Cyber Incident Victim: Dresdner Kühlanlagenbau GmbH

On or around July 28, 2020, the Nefilim ransomware operation attacked Dresdner Khlanlagenbau GmbH (DKA), a refrigeration specialist subsidiary of German multi-service provider Dussmann Group. The attackers encrypted data across four domains and exfiltrated approximately 200GB of archived files from DKA’s network. Following the encryption and data theft, Nefilim operators published two archives containing 14GB of stolen files on their data leak site as leverage to pressure payment. The published data included Word documents, images, accounting records, and technical AutoCAD drawings. DKA, which employs 570 people, proactively shut down its servers as a containment measure upon discovering the breach. The company notified Saxony’s data protection authorities and State Office of Criminal Investigation, with charges filed against the perpetrators.

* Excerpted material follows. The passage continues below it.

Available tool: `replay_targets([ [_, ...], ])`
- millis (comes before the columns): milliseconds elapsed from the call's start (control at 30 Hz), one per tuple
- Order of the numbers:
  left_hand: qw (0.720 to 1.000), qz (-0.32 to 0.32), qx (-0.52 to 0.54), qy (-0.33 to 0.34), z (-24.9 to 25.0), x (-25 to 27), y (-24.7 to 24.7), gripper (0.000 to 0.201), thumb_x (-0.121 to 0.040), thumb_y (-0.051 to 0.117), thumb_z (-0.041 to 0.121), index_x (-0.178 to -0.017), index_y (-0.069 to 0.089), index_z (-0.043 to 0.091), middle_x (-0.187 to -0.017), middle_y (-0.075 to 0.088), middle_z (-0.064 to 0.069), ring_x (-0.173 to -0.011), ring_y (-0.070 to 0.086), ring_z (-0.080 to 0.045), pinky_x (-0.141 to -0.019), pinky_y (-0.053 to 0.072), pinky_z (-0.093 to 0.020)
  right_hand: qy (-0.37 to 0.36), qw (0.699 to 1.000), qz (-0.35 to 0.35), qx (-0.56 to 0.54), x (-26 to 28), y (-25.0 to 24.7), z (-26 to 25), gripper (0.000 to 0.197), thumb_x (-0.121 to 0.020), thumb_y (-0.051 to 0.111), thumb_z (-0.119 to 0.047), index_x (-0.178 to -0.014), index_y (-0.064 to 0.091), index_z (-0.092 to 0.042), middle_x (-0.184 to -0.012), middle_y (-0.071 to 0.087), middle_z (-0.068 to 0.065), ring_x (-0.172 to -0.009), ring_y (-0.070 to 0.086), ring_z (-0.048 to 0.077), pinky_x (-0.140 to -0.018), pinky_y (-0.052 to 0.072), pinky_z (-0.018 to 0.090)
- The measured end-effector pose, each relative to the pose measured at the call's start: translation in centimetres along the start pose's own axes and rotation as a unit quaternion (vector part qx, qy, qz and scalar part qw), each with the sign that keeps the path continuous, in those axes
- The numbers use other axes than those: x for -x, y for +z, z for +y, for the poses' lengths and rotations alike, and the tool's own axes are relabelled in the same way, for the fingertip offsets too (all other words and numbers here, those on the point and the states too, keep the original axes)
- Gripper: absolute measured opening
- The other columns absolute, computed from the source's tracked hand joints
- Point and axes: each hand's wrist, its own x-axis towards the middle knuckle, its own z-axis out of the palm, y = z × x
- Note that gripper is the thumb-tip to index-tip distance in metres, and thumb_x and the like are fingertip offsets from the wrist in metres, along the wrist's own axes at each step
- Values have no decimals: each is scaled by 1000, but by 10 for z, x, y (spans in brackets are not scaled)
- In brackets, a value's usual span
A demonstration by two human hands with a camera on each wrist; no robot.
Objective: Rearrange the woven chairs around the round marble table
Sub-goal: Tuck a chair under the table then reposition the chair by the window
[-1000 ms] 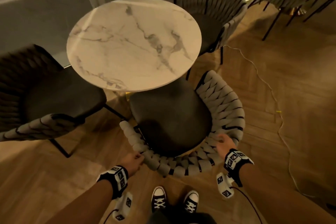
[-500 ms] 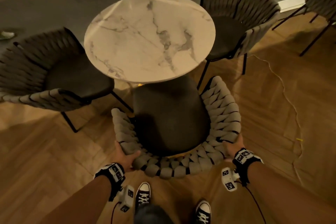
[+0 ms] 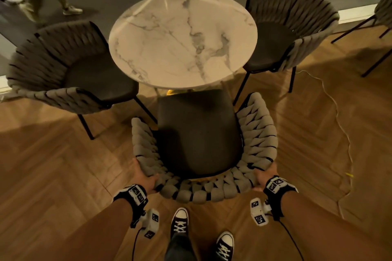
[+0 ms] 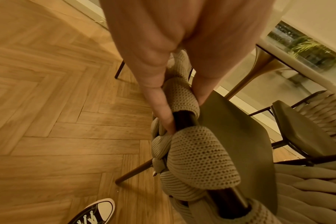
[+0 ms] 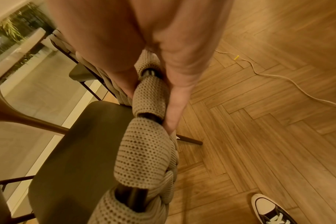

The incident caused significant operational disruption through forced server shutdowns and compromised sensitive corporate data. Nefilim’s data leak contained proprietary technical documents and financial records, amplifying reputational and compliance risks. Dussmann Group’s corporate communications head, Michaela Mehls, publicly confirmed the subsidiary’s breach, data encryption, and theft while emphasizing law enforcement engagement. Forensic analysis by cybersecurity firm Bad Packets found no evidence of compromised VPN gateways or devices on DKA’s network. While the exact initial access vector remained unconfirmed, industry data suggested exposed Remote Desktop Protocol (RDP) servers or phishing as probable entry points given their prevalence in similar attacks. The attackers’ focus on data exfiltration prior to encryption aligned with Nefilim’s double-extortion tactics, threatening further leaks to coerce ransom payments. DKA’s containment response prioritized infrastructure isolation and regulatory compliance through mandatory breach notifications.